▶ _Exercise goal_:
Transcribe exactly each line of the entries, from the opening line to the line with "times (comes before", with both of those lines included.

-------

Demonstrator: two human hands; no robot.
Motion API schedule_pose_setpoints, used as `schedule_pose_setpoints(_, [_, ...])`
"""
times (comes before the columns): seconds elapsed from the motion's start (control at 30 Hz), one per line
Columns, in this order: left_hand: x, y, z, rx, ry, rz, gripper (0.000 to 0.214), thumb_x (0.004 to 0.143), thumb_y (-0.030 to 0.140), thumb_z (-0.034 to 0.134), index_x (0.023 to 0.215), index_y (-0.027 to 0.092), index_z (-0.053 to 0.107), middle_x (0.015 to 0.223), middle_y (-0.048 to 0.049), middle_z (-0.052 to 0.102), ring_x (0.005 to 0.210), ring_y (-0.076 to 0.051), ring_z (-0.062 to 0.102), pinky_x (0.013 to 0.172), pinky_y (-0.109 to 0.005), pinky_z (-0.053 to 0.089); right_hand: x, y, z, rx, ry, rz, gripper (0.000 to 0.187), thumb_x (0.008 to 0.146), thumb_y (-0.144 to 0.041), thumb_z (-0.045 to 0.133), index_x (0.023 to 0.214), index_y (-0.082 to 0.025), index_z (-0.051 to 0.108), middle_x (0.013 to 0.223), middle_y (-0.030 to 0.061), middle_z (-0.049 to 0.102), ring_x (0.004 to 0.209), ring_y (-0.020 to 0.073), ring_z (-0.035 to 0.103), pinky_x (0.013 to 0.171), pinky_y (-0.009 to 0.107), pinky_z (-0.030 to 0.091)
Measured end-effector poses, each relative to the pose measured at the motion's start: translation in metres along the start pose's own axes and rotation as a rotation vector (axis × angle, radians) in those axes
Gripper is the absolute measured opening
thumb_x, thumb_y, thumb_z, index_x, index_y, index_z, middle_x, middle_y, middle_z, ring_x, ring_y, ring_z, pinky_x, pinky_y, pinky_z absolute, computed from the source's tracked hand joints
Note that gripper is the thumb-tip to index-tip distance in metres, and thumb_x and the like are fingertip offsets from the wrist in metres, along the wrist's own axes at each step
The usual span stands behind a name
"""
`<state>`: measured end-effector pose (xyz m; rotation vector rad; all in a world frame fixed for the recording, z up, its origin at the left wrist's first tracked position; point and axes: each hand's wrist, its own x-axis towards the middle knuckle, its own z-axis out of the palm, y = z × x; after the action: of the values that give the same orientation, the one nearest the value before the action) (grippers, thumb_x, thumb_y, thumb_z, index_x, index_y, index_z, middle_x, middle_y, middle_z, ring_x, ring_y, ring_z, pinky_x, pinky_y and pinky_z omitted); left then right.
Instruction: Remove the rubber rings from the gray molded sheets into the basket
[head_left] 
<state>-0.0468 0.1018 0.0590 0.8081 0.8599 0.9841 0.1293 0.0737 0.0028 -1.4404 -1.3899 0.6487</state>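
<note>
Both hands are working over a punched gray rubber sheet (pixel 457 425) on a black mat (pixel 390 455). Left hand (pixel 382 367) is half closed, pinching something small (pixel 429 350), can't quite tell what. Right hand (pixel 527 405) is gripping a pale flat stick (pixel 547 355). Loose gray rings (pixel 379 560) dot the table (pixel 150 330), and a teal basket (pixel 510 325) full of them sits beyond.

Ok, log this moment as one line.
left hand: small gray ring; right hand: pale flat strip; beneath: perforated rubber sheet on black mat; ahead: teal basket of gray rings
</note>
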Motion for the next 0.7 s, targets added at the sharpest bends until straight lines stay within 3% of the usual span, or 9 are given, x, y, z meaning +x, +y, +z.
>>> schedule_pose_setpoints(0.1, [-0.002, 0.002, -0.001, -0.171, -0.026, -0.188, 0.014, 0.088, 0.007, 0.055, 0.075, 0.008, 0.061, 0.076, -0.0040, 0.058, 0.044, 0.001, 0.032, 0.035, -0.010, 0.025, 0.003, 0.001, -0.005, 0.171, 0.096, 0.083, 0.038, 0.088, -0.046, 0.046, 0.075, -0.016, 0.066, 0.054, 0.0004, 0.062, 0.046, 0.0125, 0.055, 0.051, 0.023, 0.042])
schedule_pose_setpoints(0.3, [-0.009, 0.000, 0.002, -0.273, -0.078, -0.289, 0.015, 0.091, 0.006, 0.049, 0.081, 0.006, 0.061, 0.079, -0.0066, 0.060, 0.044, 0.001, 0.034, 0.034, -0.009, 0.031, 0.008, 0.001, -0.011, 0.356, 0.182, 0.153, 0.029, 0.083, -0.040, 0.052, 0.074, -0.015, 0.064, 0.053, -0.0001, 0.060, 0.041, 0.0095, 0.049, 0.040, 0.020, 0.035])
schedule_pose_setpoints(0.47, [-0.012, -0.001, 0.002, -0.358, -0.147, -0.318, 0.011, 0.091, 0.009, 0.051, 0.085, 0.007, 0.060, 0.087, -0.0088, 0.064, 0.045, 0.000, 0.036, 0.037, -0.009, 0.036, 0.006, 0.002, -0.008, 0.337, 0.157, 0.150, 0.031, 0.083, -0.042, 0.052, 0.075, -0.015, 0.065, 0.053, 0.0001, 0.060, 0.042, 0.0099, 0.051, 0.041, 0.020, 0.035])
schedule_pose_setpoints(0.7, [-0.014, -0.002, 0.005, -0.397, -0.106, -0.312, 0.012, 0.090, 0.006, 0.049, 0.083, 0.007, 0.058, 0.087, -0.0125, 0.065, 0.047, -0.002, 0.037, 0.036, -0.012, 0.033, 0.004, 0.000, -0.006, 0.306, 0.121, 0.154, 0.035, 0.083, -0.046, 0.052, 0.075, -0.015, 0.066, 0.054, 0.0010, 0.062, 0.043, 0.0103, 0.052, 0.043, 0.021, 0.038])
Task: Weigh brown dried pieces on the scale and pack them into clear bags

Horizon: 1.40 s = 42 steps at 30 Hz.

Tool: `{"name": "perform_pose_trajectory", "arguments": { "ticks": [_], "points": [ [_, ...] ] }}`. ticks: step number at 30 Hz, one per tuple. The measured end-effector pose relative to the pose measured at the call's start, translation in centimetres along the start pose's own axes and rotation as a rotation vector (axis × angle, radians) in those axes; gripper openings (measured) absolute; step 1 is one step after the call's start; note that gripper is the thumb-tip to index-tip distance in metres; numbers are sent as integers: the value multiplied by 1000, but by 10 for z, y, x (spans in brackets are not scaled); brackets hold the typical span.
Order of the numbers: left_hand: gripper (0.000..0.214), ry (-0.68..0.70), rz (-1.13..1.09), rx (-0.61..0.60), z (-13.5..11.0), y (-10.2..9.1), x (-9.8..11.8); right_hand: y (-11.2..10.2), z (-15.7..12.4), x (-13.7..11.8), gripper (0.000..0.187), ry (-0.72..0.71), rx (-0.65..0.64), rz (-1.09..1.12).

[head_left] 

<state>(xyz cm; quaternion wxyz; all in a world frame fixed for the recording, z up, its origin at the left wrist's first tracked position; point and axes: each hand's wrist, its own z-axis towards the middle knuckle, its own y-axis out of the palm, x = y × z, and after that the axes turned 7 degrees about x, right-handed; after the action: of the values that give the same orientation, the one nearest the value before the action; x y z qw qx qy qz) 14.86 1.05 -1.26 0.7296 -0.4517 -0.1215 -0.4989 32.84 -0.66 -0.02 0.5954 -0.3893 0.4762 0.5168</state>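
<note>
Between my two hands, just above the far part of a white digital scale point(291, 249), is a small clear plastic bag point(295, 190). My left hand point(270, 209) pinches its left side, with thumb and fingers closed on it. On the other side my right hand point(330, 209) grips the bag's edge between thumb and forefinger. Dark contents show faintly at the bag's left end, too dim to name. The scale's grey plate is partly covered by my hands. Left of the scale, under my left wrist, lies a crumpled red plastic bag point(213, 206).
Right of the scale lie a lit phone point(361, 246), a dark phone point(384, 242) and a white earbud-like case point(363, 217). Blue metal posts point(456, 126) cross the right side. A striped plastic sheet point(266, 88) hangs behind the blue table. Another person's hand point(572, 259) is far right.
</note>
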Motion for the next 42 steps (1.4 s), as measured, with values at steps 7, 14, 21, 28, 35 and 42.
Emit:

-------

▶ _Completed exercise_:
Demonstrator: two human hands; no robot.
Motion API schedule_pose_setpoints, used as `schedule_pose_setpoints(_, [_, ...])`
"""
times (comes before the columns): seconds elapsed from the motion's start (control at 30 Hz), one per line

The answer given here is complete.